Birds in Migration & Winter

Photo credit: Pam Hunt
Roughly 85% of New Hampshire’s breeding birds migrate to some degree. Some may only shift south within New England for a few months, while others make trans-hemispheric journeys to South America or the southern oceans and are gone for over half the year. At the same time, many other species that don’t breed in the state occur here in their non-breeding seasons. Some of the same threats already discussed continue to apply to “our” birds when they aren’t in New Hampshire, or to non-breeding birds that find themselves within our borders. This section will discuss the threats that affect bird populations during this critical time in their annual cycle: from when young leave the nest until birds return to nesting sites in the following breeding season.

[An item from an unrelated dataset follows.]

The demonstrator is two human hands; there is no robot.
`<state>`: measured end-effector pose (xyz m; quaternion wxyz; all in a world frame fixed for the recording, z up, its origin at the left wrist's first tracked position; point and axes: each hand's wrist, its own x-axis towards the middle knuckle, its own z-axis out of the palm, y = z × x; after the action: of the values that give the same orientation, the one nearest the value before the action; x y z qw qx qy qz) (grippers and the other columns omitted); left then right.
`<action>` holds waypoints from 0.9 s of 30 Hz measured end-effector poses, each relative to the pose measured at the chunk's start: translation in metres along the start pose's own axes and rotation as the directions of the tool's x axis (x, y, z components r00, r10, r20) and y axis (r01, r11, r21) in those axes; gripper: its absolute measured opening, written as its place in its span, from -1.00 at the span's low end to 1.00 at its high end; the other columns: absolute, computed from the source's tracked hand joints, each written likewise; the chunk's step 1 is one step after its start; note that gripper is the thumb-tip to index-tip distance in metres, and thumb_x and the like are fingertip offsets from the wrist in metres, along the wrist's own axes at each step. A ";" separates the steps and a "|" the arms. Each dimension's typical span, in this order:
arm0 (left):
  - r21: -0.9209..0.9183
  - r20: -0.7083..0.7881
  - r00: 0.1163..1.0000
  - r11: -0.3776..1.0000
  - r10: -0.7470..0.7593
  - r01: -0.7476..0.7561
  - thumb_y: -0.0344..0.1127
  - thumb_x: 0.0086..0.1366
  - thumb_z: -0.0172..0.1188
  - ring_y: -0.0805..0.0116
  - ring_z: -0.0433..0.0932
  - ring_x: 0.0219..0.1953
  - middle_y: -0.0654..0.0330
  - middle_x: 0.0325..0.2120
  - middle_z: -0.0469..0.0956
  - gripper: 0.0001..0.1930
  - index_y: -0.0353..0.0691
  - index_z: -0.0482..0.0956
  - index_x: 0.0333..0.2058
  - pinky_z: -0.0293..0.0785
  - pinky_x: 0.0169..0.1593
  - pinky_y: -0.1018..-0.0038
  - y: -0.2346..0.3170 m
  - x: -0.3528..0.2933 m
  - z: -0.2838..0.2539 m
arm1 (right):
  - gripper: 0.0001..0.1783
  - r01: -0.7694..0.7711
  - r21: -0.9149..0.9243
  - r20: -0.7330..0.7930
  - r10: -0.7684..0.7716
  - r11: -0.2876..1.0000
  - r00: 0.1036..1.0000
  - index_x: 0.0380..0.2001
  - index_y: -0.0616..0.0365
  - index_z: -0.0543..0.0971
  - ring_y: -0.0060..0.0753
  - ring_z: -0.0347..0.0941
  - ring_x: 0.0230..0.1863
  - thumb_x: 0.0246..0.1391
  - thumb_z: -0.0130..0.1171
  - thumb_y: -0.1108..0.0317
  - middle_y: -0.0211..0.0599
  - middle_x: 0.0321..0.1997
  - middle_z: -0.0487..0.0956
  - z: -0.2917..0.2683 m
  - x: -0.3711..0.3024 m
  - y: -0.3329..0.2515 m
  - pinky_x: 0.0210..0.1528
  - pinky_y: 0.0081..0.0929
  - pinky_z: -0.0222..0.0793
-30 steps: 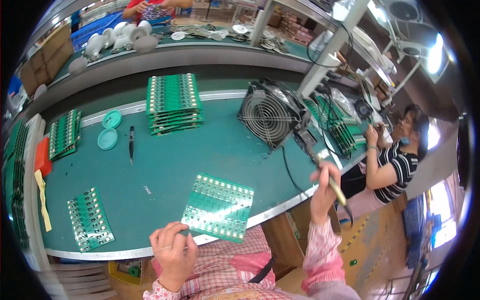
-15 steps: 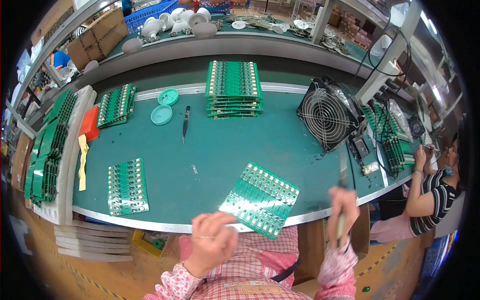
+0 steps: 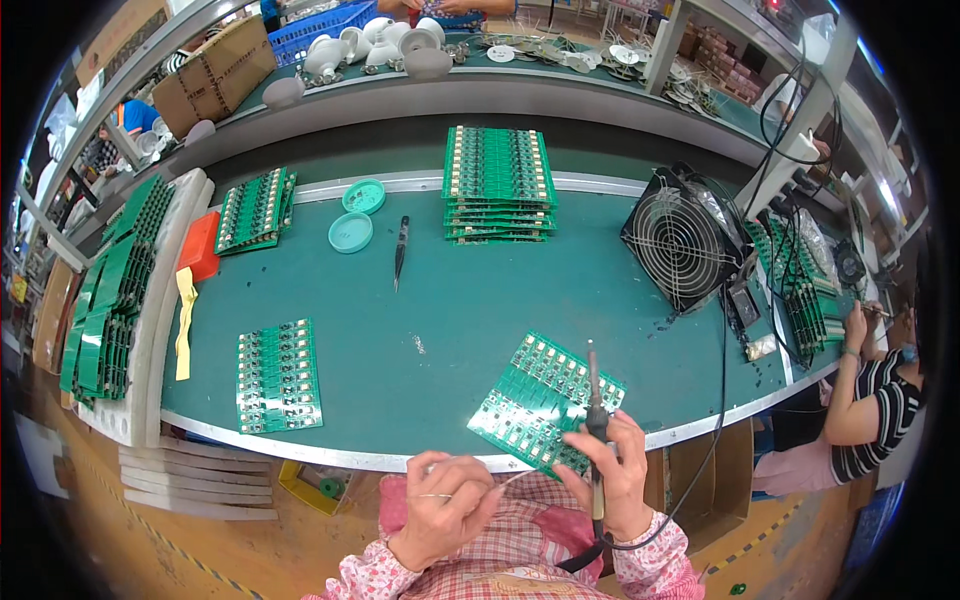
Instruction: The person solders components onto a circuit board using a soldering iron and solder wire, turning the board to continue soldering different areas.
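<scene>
My right hand (image 3: 622, 472) is closed around a soldering iron (image 3: 596, 418), whose metal tip points up and away from me. The iron crosses in front of the right part of a green circuit board panel (image 3: 528, 398), which lies at an angle on the bench's near edge. My left hand (image 3: 448, 508) is closed in a pinch just left of the panel's near corner. From its fingertips a thin silvery solder wire (image 3: 516, 477) sticks out toward the panel. A second circuit board panel (image 3: 278, 376) lies flat farther left.
A stack of panels (image 3: 498, 185), tweezers (image 3: 401, 255) and a round turquoise tin (image 3: 350, 232) stand at the back. A black fan (image 3: 678, 240) is at right, near the iron's cable (image 3: 722, 400). More boards (image 3: 118, 290) fill a foam tray at left. A co-worker sits far right.
My right hand has brought the soldering iron leftward, from beside the panel to in front of it. My left hand has moved slightly toward the panel's near corner. The whole view has shifted a little.
</scene>
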<state>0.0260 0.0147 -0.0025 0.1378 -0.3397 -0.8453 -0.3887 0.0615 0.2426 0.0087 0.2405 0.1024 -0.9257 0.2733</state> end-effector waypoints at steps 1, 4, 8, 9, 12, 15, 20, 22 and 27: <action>-0.001 -0.002 1.000 1.000 -0.001 0.001 -0.36 0.06 0.39 0.37 0.58 -0.21 0.33 -0.34 0.58 -0.82 -0.13 0.51 -0.47 0.27 0.01 0.28 -0.002 0.000 0.001 | -0.52 -0.101 -0.013 -0.055 0.100 0.995 0.993 -0.14 -0.03 0.64 -0.14 0.43 -0.12 -0.25 0.50 0.31 -0.27 -0.24 0.44 0.004 0.000 -0.002 0.17 0.02 0.33; -0.024 -0.104 0.993 0.998 -0.055 0.053 -0.47 0.09 0.30 0.28 0.63 -0.16 0.28 -0.29 0.62 -0.82 -0.15 0.44 -0.54 0.31 0.00 0.25 -0.009 0.003 0.004 | -0.44 -0.094 -0.057 -0.011 0.094 0.994 0.996 -0.03 -0.01 0.59 -0.13 0.43 -0.09 -0.20 0.49 0.29 -0.24 -0.19 0.47 0.012 0.000 -0.005 0.22 0.02 0.26; -0.013 -0.102 0.992 0.997 -0.077 0.076 -0.49 0.11 0.26 0.23 0.62 -0.09 0.20 -0.22 0.63 -0.82 -0.19 0.42 -0.58 0.33 0.01 0.24 -0.007 0.009 0.004 | -0.41 -0.097 -0.043 0.010 0.098 0.994 0.995 0.01 0.03 0.57 -0.16 0.43 -0.07 -0.18 0.48 0.28 -0.21 -0.13 0.49 0.012 0.006 -0.009 0.25 0.00 0.20; 0.001 -0.100 0.992 0.997 -0.077 0.078 -0.50 0.11 0.25 0.22 0.62 -0.08 0.18 -0.20 0.62 -0.82 -0.19 0.42 -0.59 0.33 0.01 0.24 -0.008 0.010 0.005 | -0.41 -0.095 -0.047 0.013 0.095 0.994 0.995 0.01 0.03 0.57 -0.16 0.43 -0.07 -0.18 0.48 0.28 -0.21 -0.13 0.49 0.010 0.009 -0.010 0.25 0.00 0.20; -0.003 -0.093 0.993 0.997 -0.076 0.076 -0.50 0.10 0.24 0.22 0.61 -0.05 0.18 -0.17 0.62 -0.83 -0.20 0.43 -0.58 0.34 0.02 0.23 -0.008 0.012 0.004 | -0.42 -0.046 -0.095 -0.048 0.042 0.994 0.998 -0.01 0.10 0.56 -0.21 0.47 -0.17 -0.17 0.48 0.30 -0.24 -0.24 0.54 0.003 0.010 -0.015 0.11 -0.14 0.35; -0.003 -0.103 0.992 0.997 -0.074 0.074 -0.51 0.09 0.24 0.22 0.60 -0.05 0.18 -0.17 0.62 -0.85 -0.21 0.43 -0.57 0.35 0.03 0.23 -0.011 0.013 0.006 | -0.56 -0.098 0.101 -0.063 0.104 0.990 0.993 -0.11 0.16 0.59 -0.31 0.51 -0.39 -0.13 0.44 0.39 -0.31 -0.43 0.58 -0.005 0.002 -0.017 -0.22 -0.38 0.48; -0.009 -0.086 0.994 0.998 -0.065 0.064 -0.51 0.07 0.24 0.22 0.59 -0.03 0.18 -0.17 0.62 -0.88 -0.23 0.46 -0.53 0.35 0.04 0.23 -0.016 0.010 0.008 | -0.81 0.054 0.331 -0.155 -0.002 0.942 0.988 -0.33 0.21 0.61 -0.43 0.47 -0.68 -0.10 0.33 0.52 -0.34 -0.59 0.59 -0.001 0.004 -0.025 -0.63 -0.55 0.34; -0.016 -0.084 0.995 0.998 -0.061 0.060 -0.51 0.07 0.24 0.22 0.59 -0.02 0.17 -0.17 0.62 -0.89 -0.23 0.47 -0.52 0.35 0.05 0.23 -0.015 0.010 0.008 | -0.85 0.088 0.395 -0.108 -0.049 0.915 0.993 -0.36 0.24 0.58 -0.43 0.47 -0.70 -0.06 0.30 0.50 -0.31 -0.61 0.59 -0.004 0.008 -0.026 -0.66 -0.54 0.34; -0.005 -0.088 0.995 0.999 -0.045 0.045 -0.50 0.05 0.25 0.21 0.58 -0.01 0.17 -0.18 0.61 -0.89 -0.24 0.48 -0.47 0.37 0.04 0.24 -0.019 0.008 0.011 | -0.81 0.133 0.347 -0.090 -0.108 0.928 0.990 -0.33 0.24 0.56 -0.42 0.49 -0.69 -0.09 0.29 0.52 -0.32 -0.62 0.58 0.004 0.014 -0.032 -0.65 -0.53 0.37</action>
<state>0.0077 0.0180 -0.0163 0.1656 -0.3033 -0.8453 -0.4075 0.0584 0.2135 0.0273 0.2666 0.1910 -0.8449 0.4225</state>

Birds are generally assigned to categories based on how far they migrate. This chart shows the trends for four such groups in New Hampshire, as defined here:

Comparison of bird population trends among three migration strategies (includes both breeding and non-breeding species). Note how the proportion of the bar showing declines increases from left to right as migration distance increases.
Comparison of bird population trends among three migration strategies (includes both breeding and non-breeding species). Note how the proportion of the bar showing declines increases from left to right as migration distance increases.

Residents

Residents are species that don’t migrate at all, or at best make irregular local movements. This group includes most woodpeckers and owls, titmice, cardinals, grouse, and corvids (crows and jays).

Short-Distance Migrants

Short-distance migrants spend the winter primarily in the southern United States, with some also in northern Mexico or the Caribbean. A few even winter as far north as New England, especially those that breed in the arctic and boreal Canada. This group includes most water birds, many raptors, and all finches and sparrows. Most such migrants, as well as our residents, are increasing or stable.

Long-Distance Migrants

Long-distance migrants leave the United State entirely to winter in the Caribbean, Central America, and South America. In South America, the destinations of most songbirds are in the Andes or Amazon Basin, while shorebirds and seabirds are along the coasts.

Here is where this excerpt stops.